İhraçlar başlığında KESK hiçbir kurul vb. oluşum kurmayarak kendi üyelerinin de mücadele taleplerini etkisiz hale getirmiştir. Mesele grup kavgalarına indirgenmemeli, emekçi tabandan kaçışı gözden kaçırmamalıyız.

KESK’ teki bürokrasinin bir sonucu olarak KESK üye sayısını verebiliriz. 2012 yılında 240 bin olan üye sayısı 2020 yılında 137 bine düşmüştür. Neredeyse yüzde 50’ye yaklaşan bir niceliksel erime gerçekleşmiştir. Bunu korku, baskı vb. gerekçelerle açıklayamayız. Nitekim erime AKP’nin liberal dönemlerinde de sürmüştür. Asıl neden olarak kamu emekçileri içerisinde ortaya çıkarılan kimlik politikaları olarak görülebilir. Bu başlıklar emekçi tabandaki birliği bozmuş, emekçileri yıldırmış ve umutsuz bırakmıştır. Bunun da ötesinde KESK’te sınıf uzlaşmacılığı ortaya çıkmıştır. O halde özetle denilebilir ki KESK sınıf siyaseti yerine burjuva siyasi argümanlara sığınarak tabanından ve emekçilerden kopmuştur.

Sonuç olarak

Kısır bir Eğitim-Sen Genel Kurul’undan yola çıkarak KESK’e bakmaya çalıştık. Eğitim-Sen KESK’in nicelik açısından en büyük sendikasıdır. Bu oran yüzde 60 civarındadır. O halde Eğitim-Sen demek KESK demektir. Yani KESK politikalarına bakmadan Kurul’daki garip tartışma ve suçlamaları, Kurul’daki heyecansız ve verimsiz havayı anlamak güçleşir. O nedenle de çubuğu sınıf sendikacılığına büktük.

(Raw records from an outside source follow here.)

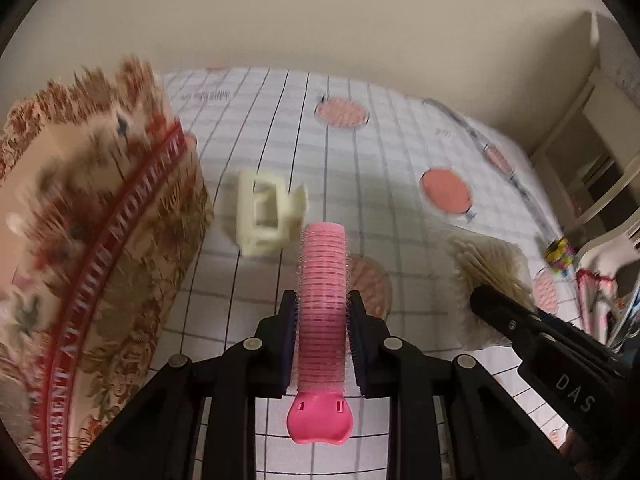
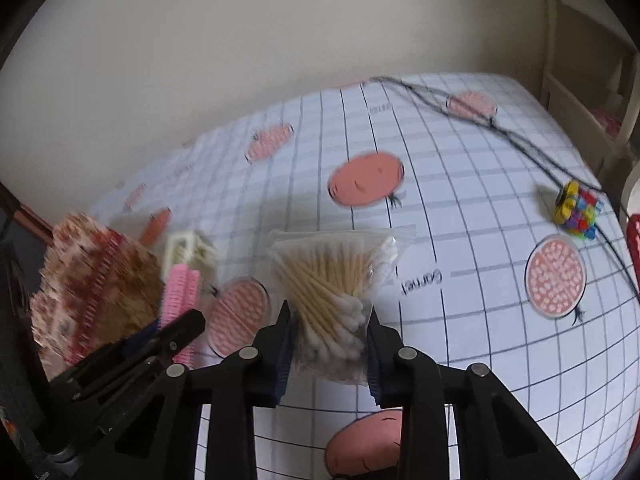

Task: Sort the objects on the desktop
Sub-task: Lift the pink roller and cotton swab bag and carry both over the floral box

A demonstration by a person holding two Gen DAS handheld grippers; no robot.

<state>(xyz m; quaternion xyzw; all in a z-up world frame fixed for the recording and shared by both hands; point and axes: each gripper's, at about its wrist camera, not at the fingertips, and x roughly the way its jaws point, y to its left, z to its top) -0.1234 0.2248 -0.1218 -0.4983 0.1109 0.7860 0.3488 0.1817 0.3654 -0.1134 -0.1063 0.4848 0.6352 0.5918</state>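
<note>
A pink hair roller (image 1: 323,264) with a smooth pink end cap stands between the fingers of my left gripper (image 1: 322,304), which is shut on it above the cloth. My right gripper (image 2: 330,316) is shut on a clear bag of cotton swabs (image 2: 332,272), pinching its lower end. A cream hair claw clip (image 1: 266,214) lies on the checked tablecloth (image 1: 360,160) just beyond the roller. In the right wrist view the roller (image 2: 182,284) and the left gripper (image 2: 176,326) show at the left, close beside the bag.
A floral-patterned box (image 1: 92,240) stands at the left, near the clip. A small multicoloured puzzle cube (image 2: 578,210) sits at the far right by a black cable (image 2: 520,140). A wall runs behind the table; shelving stands at the right.
</note>
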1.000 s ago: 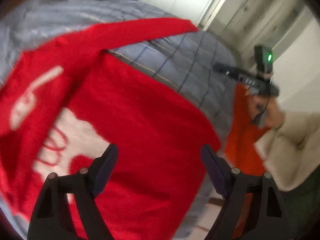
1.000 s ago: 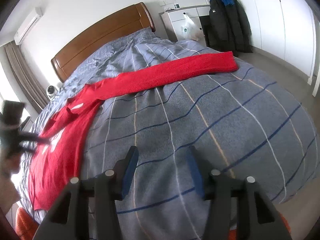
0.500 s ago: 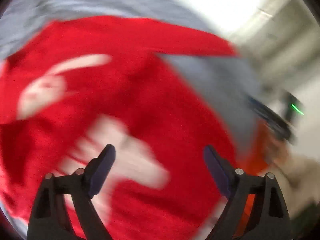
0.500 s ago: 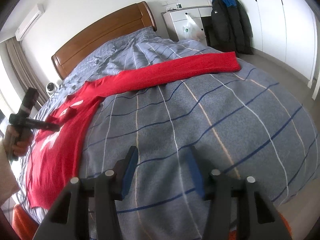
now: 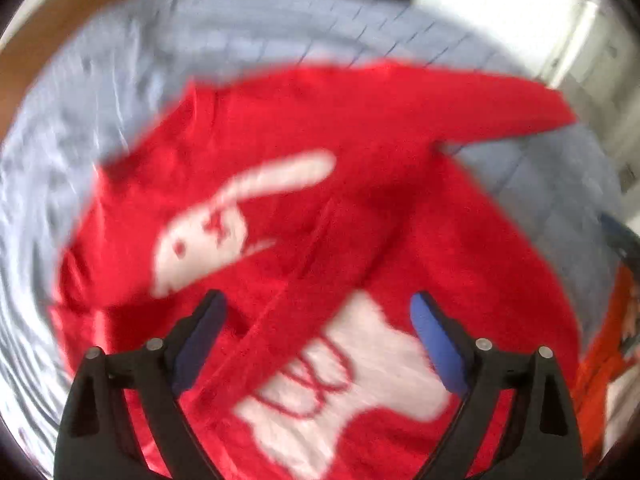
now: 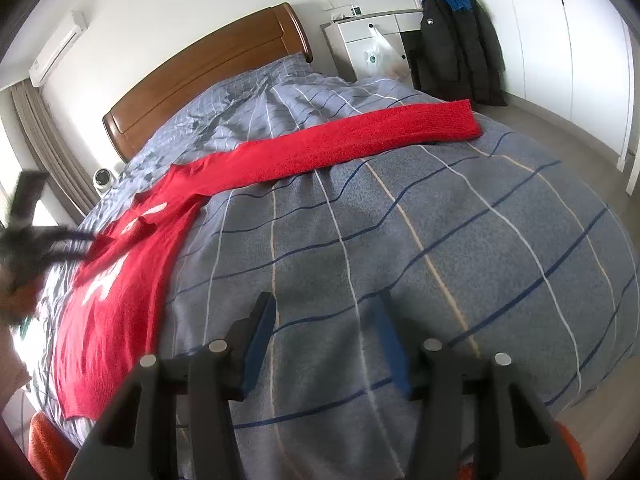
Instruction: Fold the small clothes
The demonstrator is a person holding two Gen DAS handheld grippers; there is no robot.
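Observation:
A red knit sweater [image 5: 460, 240] with a white rabbit pattern [image 5: 224, 232] lies flat on the grey-blue checked bedspread [image 6: 440, 240]. One sleeve [image 5: 304, 300] is folded diagonally across its chest. The other sleeve [image 6: 360, 144] stretches straight out over the bed. My left gripper [image 5: 316, 320] points steeply down just above the chest, jaws wide open, with the folded sleeve below the gap and no pad pressing it. In the right wrist view the left gripper [image 6: 68, 244] is a blurred dark shape at the sweater's [image 6: 120, 280] upper edge. My right gripper [image 6: 326, 332] hovers open over bare bedspread.
A wooden headboard [image 6: 208, 76] closes the far end of the bed. A white dresser [image 6: 360, 36] and a hanging dark coat [image 6: 456, 48] stand beyond the far corner, with wardrobe doors on the right. Something orange [image 6: 48, 440] sits below the near left bed edge.
My left gripper has swung from the sweater's lower side in over its chest and tipped further down. Its view has rolled. The right gripper has stayed where it was.

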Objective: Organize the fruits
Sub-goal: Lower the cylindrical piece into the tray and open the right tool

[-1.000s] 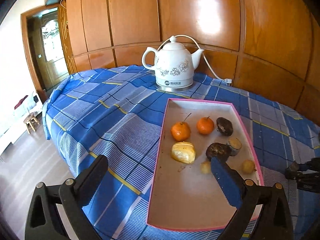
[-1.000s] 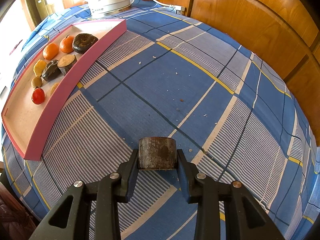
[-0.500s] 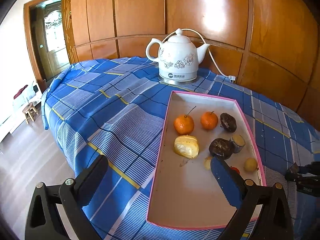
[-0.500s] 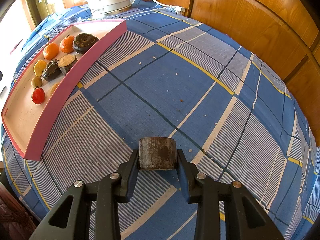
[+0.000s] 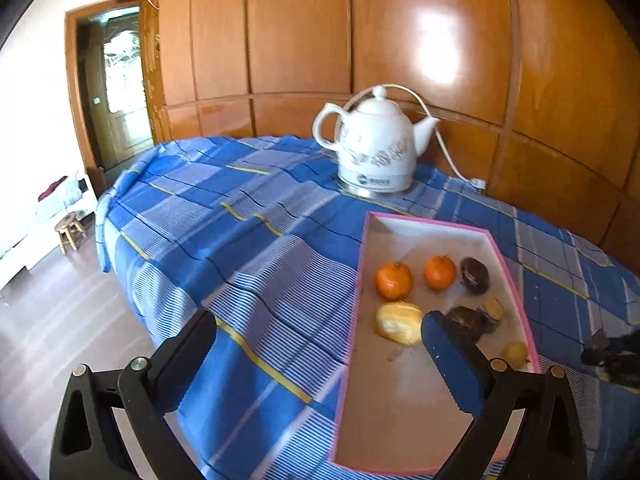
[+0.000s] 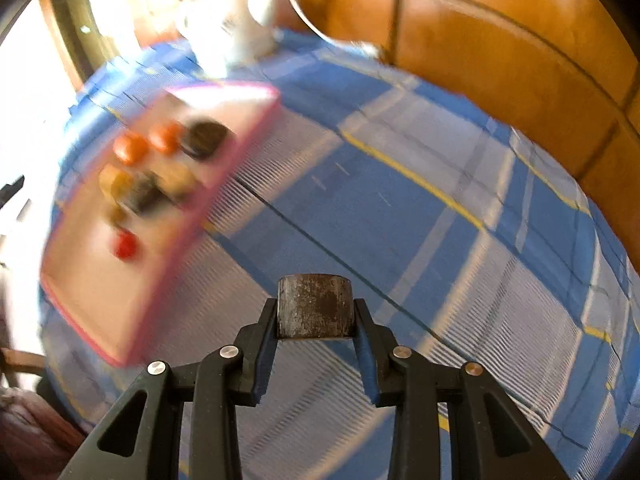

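Right fingers (image 6: 316, 320) are pinching a dark stubby chunk (image 6: 315, 306) by its two sides, held above the table (image 6: 400, 208), right of the tray (image 6: 256, 128). It looks firm and light with a rough skin, so a side grip should hold fine. Left fingers (image 5: 320, 346) are spread with nothing between them, near the tray's close end, oranges (image 5: 393, 280) farther back.

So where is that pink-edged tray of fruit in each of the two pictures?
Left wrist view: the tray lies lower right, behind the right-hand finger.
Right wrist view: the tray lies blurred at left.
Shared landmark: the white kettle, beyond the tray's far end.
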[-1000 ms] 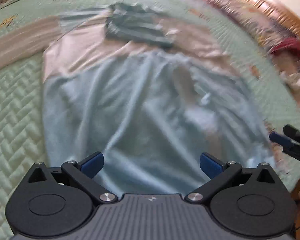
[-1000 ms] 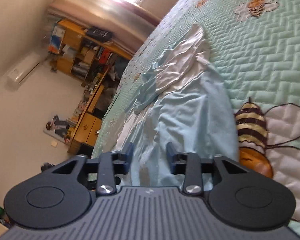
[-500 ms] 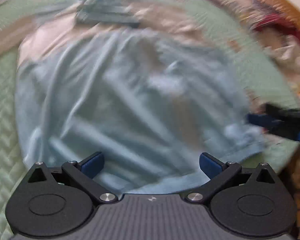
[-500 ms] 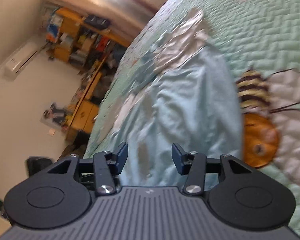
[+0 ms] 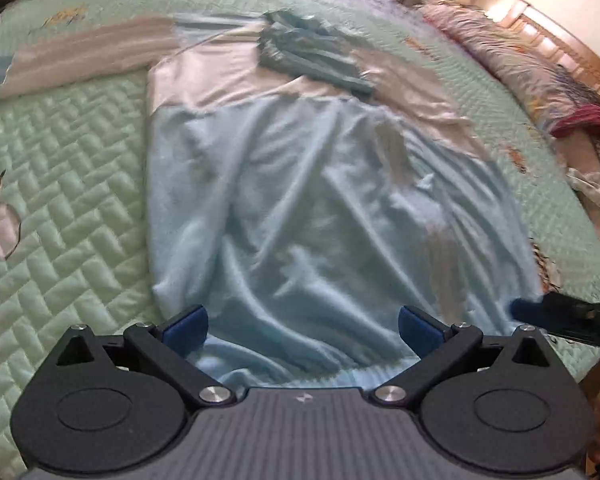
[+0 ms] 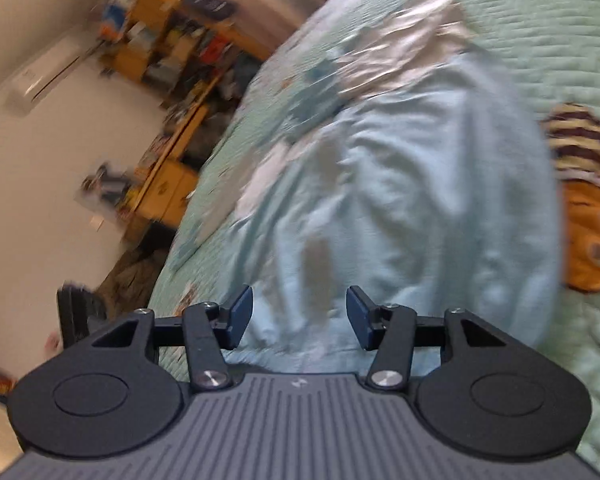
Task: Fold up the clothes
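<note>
A light-blue long-sleeved top with pale pink shoulders (image 5: 300, 208) lies spread face-up on a bed covered by a mint-green quilted bedspread (image 5: 60, 184), its dark teal collar (image 5: 308, 56) bunched at the far end and its hem nearest the onlooker. 1 pink sleeve (image 5: 88, 52) stretches out flat to the left, its blue cuff at the picture's edge.

The left gripper (image 5: 303, 326) hangs over the hem with its blue-padded fingers (image 5: 186, 326) spread wide, nothing between them. The right gripper (image 6: 299, 316) sits low at the hem's right corner, its fingers (image 6: 358, 316) parted and opening, with wrinkled blue cloth behind the gap but nothing pinched; in the left wrist view its dark tip (image 5: 556, 314) shows at the garment's right edge.

Bare bedspread runs broad along the left side of the top, where an embroidered orange-and-striped bee (image 6: 588, 216) lies just beside the cloth's edge. To the right, a heap of crumpled patterned bedding and red fabric (image 5: 560, 100) crowds the bed's far margin. Beyond the bed stand cluttered orange wooden shelves (image 6: 172, 80) against a white wall.
</note>
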Demonstrator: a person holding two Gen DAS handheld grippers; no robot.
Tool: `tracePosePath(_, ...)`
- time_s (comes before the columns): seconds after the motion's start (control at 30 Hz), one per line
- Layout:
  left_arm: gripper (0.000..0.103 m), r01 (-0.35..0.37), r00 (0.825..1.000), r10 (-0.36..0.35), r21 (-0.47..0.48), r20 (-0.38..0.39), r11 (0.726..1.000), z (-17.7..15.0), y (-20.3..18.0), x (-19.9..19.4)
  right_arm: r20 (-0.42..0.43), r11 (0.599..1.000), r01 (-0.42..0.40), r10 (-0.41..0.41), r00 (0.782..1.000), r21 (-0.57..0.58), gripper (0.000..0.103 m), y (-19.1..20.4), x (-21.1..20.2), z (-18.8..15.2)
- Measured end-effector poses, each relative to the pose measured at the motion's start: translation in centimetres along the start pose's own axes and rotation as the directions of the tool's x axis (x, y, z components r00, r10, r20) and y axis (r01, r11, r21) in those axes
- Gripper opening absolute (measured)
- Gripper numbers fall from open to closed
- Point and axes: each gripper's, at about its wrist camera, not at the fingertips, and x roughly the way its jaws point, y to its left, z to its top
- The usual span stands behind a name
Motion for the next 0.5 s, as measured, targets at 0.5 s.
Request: tracePosePath(0.5,0.102,-0.066,0.994,0.072,0.067,-0.079,0.996,-0.2,-0.3,1.8,-0.163,0.996,-0.083,0.085,0.983,0.021,0.039,-2.8,8.6,6.4)
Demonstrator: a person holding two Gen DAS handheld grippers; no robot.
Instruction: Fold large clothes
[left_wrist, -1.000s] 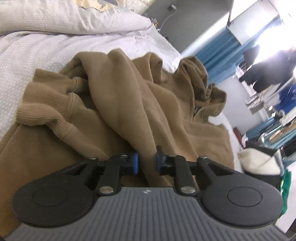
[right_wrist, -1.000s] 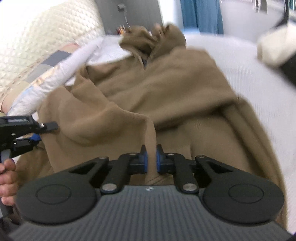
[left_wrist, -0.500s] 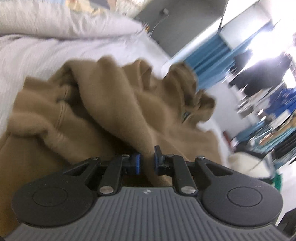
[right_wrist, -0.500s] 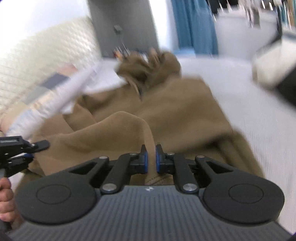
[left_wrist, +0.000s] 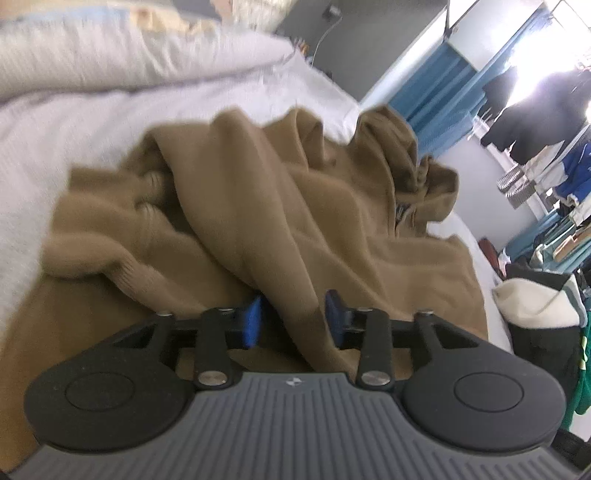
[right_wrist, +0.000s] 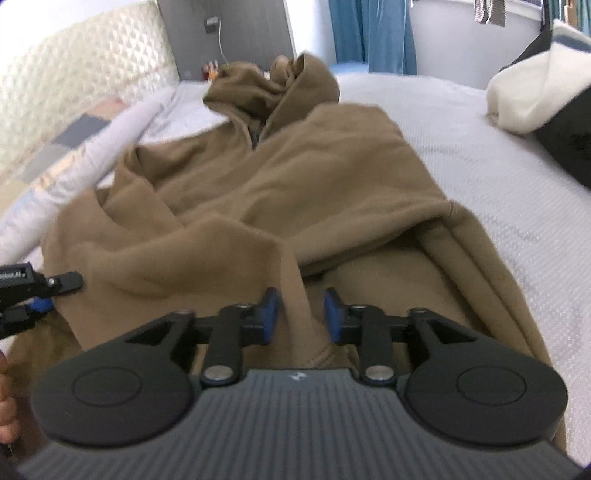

Önümüzdeki dönemi kamu emekçileri içerisinde örgütlenerek kazanmaktan başka çaremiz yok. Ülkemizdeki ekonomik kriz gerçeğini görmezlikten gelemeyiz. Bu gerçeklik bize alan açmalıdır. Ama KESK ve bağlı sendikalar artık sınıf gündemine çubuğu bükmeli, sınıf sendikacılığına yaslanmalıdır. Umut emekçi sınıftadır!